Using the listing below, print exactly everything from the line with "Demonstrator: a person" down to the line with "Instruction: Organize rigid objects", both included, and nothing more.

★ ★ ★

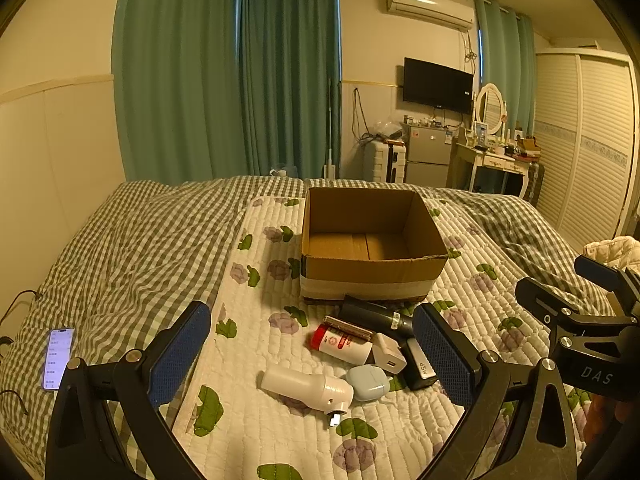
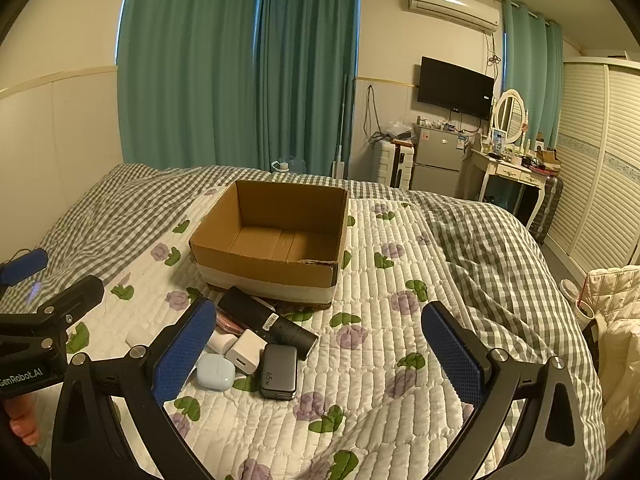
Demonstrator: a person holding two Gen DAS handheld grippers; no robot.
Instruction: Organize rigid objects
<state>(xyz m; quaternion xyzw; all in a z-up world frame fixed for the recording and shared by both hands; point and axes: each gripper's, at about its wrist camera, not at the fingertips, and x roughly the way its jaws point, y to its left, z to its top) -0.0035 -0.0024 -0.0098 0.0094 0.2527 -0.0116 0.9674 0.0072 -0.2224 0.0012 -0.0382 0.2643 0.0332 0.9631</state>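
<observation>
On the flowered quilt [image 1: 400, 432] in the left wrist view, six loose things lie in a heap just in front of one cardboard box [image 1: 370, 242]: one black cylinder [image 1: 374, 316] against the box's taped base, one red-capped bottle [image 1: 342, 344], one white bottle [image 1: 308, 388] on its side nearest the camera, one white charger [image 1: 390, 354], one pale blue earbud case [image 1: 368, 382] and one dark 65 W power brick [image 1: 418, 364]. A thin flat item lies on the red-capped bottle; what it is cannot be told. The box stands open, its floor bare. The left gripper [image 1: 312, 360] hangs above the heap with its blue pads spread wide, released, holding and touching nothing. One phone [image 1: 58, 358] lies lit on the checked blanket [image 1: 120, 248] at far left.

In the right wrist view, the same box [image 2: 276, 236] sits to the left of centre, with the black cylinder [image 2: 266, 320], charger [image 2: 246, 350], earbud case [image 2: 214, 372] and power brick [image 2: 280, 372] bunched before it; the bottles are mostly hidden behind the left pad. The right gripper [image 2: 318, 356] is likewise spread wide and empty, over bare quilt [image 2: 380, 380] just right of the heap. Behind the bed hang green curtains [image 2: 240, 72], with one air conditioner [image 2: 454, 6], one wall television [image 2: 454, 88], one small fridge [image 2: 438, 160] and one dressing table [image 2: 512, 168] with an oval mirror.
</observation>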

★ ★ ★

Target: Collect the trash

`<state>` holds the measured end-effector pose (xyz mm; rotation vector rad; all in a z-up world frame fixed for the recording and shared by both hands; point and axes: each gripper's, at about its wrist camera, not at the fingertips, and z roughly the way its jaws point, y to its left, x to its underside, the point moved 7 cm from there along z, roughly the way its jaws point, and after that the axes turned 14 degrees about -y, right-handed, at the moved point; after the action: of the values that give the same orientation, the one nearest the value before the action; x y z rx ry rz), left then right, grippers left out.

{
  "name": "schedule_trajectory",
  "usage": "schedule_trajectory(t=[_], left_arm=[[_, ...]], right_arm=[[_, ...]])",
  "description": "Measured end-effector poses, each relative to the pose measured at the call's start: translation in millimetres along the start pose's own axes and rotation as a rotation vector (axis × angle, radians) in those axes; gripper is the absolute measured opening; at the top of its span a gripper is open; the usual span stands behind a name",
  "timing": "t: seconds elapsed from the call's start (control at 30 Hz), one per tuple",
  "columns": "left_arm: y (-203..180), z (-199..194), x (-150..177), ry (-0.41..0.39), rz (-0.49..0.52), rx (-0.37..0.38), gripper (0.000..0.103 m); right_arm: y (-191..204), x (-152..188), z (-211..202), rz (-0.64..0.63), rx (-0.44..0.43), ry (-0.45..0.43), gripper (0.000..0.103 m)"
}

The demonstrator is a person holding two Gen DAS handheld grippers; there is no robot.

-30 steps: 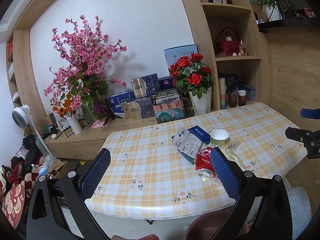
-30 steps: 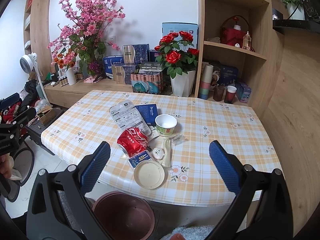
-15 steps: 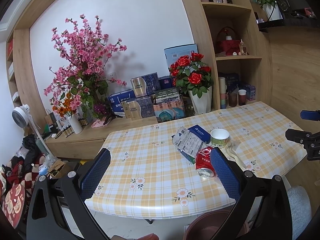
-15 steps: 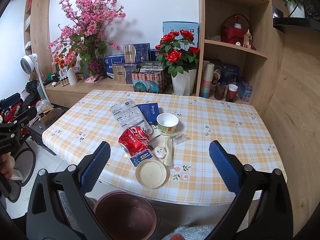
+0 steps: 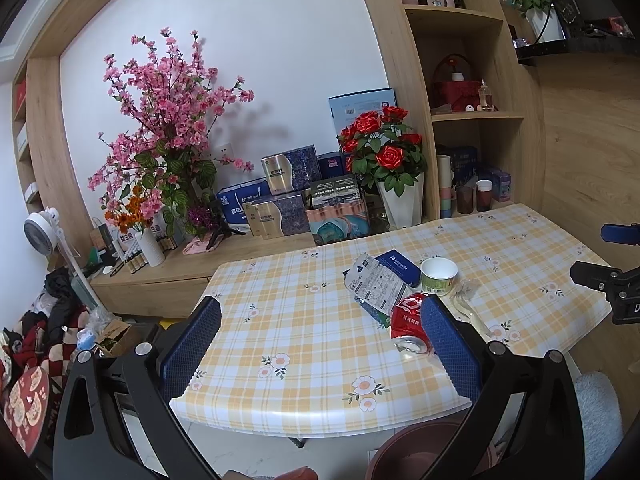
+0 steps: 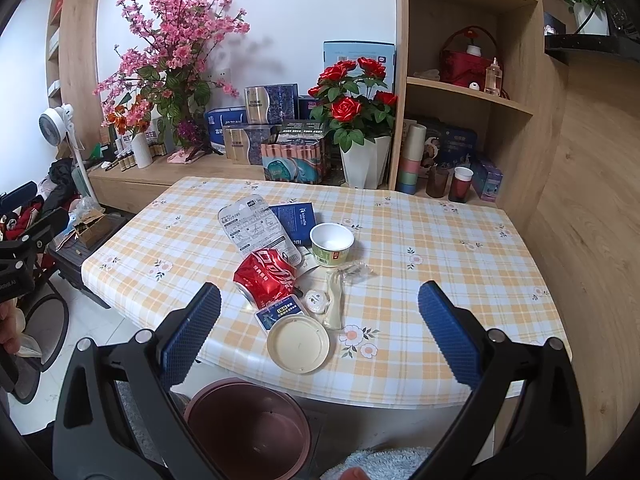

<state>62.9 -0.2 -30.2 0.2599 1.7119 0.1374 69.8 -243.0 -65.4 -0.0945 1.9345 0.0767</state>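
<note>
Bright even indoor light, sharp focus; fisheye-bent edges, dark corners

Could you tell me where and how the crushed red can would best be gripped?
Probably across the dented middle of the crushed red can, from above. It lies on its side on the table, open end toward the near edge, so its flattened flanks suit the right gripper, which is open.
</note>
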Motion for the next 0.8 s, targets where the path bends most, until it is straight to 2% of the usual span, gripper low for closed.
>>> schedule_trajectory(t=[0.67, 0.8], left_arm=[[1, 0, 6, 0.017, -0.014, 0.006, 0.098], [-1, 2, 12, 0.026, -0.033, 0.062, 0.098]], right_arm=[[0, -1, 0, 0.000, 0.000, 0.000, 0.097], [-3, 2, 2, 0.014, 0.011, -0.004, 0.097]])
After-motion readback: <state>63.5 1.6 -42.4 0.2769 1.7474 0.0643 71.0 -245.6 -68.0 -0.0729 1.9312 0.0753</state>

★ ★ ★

### Reply to the task
Demonstrator: a person holding two Gen DAS handheld grippers; no robot.
Instruction: Organize rigid objects

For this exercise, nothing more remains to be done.